Wirtz was taken off to a rather predictable chant of “what a waste of money”. Slot opted not to bring on Alexander Isak, who has just returned to fitness, which may have spared the £125m man the same song. The German had played well against Real, presumably earning him selection ahead of Cody Gakpo, but it remains the case that Slot is reluctant to pick him as a No 10.

Liverpool’s problems go back to the end of last season and Arne Slot must address them before thinking about winning the title (Nick Potts/PA Wire)

Florian Wirtz (pictured) and Alexander Isak have struggled to settle at Liverpool since signing for a combined £225m (REUTERS)
That title defence could be in effect over before Wirtz has contributed a Premier League goal or assist or Isak a goal. The Swede has started three league games. Liverpool have lost all. It is true to say that each was not bought merely for the opening three months of their debut season; yet those three months are likely to mean that Joe Fagan’s class of 1984 will remain the last Liverpool team to retain the title. So far, Slot’s £225m outlay on the record-breaking duo has bought a negligible contribution to the Premier League. Remarkably, when Hugo Ekitike went off on Sunday, Liverpool, after committing £204m to strikers in the summer, had no striker on the pitch.
With Isak an unused substitute, Wirtz had a few minutes as a false nine.
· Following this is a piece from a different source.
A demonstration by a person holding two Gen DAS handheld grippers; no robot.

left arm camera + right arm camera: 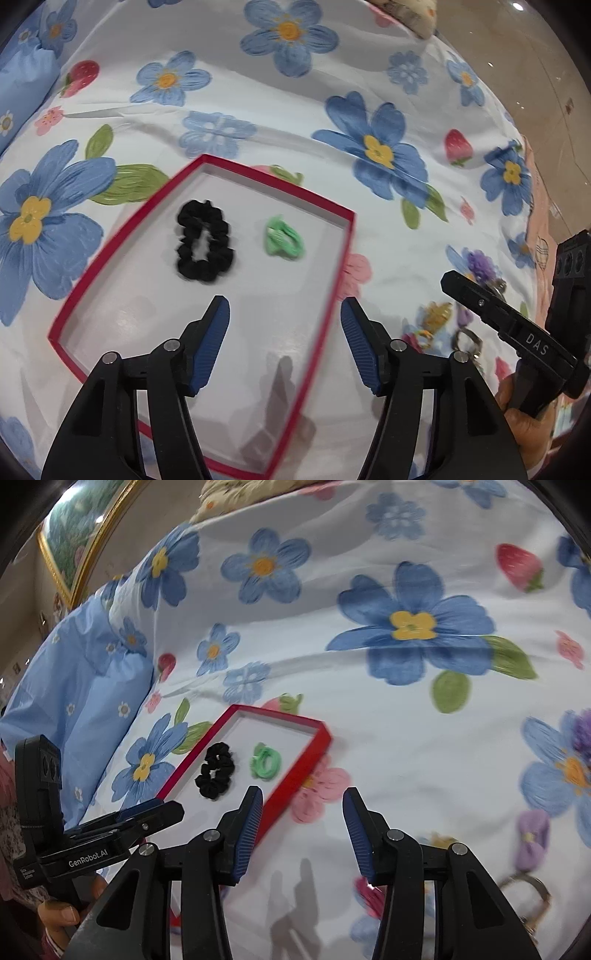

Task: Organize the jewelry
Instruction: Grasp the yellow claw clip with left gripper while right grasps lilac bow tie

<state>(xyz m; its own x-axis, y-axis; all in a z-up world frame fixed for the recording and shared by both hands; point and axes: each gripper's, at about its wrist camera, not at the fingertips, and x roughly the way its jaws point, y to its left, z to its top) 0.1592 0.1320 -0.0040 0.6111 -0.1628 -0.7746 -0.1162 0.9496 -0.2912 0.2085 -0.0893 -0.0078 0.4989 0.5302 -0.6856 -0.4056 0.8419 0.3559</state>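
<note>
Bed sheet (303, 122), white with blue flowers, strawberries and green leaves; it covers the whole working surface. A light blue pillow (77, 686) lies at its far left edge.

Tray (92, 280): shallow, red-rimmed, pale inside, resting on the sheet left of centre. Contents, 2 items, apart from each other:
- Black scrunchie (204, 240), left of the tray's middle, lying flat.
- Green hair tie (284, 238), just right of the scrunchie, coiled in loops, not touching the rim.

Left gripper (284, 321): above the near half of the tray, pointing down at it. Its 2 blue-padded fingers (210, 343) stand apart with nothing between them; the scrunchie and hair tie lie beyond the tips, untouched.

Right gripper (303, 805): above the sheet, just right of the tray's right rim. Its fingers (247, 834) also stand apart and empty, the left one overlapping the red rim in the right wrist view.

Loose items on the sheet to the right of the tray, outside it: a purple bow-shaped piece (532, 838), a gold piece (437, 314) and metal rings (524, 886), all blurred; finer detail cannot be told.

A hand (64, 915) grips the left gripper's handle at the near left; another hand (524, 417) holds the right one.
</note>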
In the bigger picture, they are far from the only ones at fault. Ibrahima Konate’s decidedly mixed performances means Liverpool have an erratic figure in a position where they need certainty. Dominik Szoboszlai remains the outstanding candidate to be named their player of the season; thus far, however, the shortlist is precisely that.

Liverpool’s terrible start means they are eight points adrift in their title race defence (Liverpool FC via Getty Images)
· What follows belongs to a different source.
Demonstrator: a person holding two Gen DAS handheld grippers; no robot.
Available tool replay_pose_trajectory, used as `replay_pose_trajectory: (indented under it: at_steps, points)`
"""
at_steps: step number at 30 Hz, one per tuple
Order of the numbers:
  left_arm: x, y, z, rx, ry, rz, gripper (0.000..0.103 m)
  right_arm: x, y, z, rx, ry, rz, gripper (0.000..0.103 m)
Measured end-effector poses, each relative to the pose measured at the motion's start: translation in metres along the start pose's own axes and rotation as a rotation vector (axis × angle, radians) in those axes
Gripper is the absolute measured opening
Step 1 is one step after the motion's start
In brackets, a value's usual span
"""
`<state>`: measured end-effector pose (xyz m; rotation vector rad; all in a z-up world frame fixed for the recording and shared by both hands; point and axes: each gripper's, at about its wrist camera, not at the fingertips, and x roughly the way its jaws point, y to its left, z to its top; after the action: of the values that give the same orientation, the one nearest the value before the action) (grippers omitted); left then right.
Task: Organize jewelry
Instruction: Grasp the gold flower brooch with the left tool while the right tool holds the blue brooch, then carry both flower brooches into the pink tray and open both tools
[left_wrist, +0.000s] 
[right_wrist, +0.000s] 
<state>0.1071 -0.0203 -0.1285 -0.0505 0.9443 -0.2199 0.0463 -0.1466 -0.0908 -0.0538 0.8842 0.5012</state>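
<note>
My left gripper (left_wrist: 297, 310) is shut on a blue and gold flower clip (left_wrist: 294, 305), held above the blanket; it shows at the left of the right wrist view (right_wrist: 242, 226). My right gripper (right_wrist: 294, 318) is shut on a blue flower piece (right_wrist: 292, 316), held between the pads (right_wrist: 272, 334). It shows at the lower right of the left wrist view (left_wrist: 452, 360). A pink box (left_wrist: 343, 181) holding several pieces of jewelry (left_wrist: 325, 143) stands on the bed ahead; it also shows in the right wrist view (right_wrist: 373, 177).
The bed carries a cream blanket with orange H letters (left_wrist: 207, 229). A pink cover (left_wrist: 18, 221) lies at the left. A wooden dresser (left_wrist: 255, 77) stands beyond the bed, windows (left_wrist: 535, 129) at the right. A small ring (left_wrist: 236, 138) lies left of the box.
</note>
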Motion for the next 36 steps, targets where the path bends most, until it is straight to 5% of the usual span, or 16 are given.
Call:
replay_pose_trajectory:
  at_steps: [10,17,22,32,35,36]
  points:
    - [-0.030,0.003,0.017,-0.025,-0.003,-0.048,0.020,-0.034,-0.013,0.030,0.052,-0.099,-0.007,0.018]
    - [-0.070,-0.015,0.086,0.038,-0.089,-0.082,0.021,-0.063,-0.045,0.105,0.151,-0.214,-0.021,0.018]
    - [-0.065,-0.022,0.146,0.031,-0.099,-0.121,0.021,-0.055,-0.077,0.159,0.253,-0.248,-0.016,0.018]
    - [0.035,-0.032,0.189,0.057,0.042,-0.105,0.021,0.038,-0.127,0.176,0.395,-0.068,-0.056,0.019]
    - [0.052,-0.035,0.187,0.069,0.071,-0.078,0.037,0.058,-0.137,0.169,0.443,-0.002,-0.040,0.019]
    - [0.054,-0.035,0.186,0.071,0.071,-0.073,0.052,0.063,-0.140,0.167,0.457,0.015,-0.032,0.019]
It is a reason why Slot is right: Liverpool cannot yet think about winning the title. And yet they began as favourites for many. Reigning champions often do. Slot knows that is no guarantee of glory. When Feyenoord did not retain the Eredivisie, it was because PSV Eindhoven won their first 17 league games. Yet they actually got more points than in their title-winning campaign whereas now Arsenal’s rise has been compounded by Liverpool’s slump.
Go back five years and Liverpool’s last title defence was destroyed by defensive injuries; yet even then, they were top at Christmas. Now they have spent more money as champions, suffered less from injuries, and have fewer legitimate excuses. And yet, after 11 games, they have lost five and if there are red ribbons on the trophy in May, they will surely be those of Arsenal.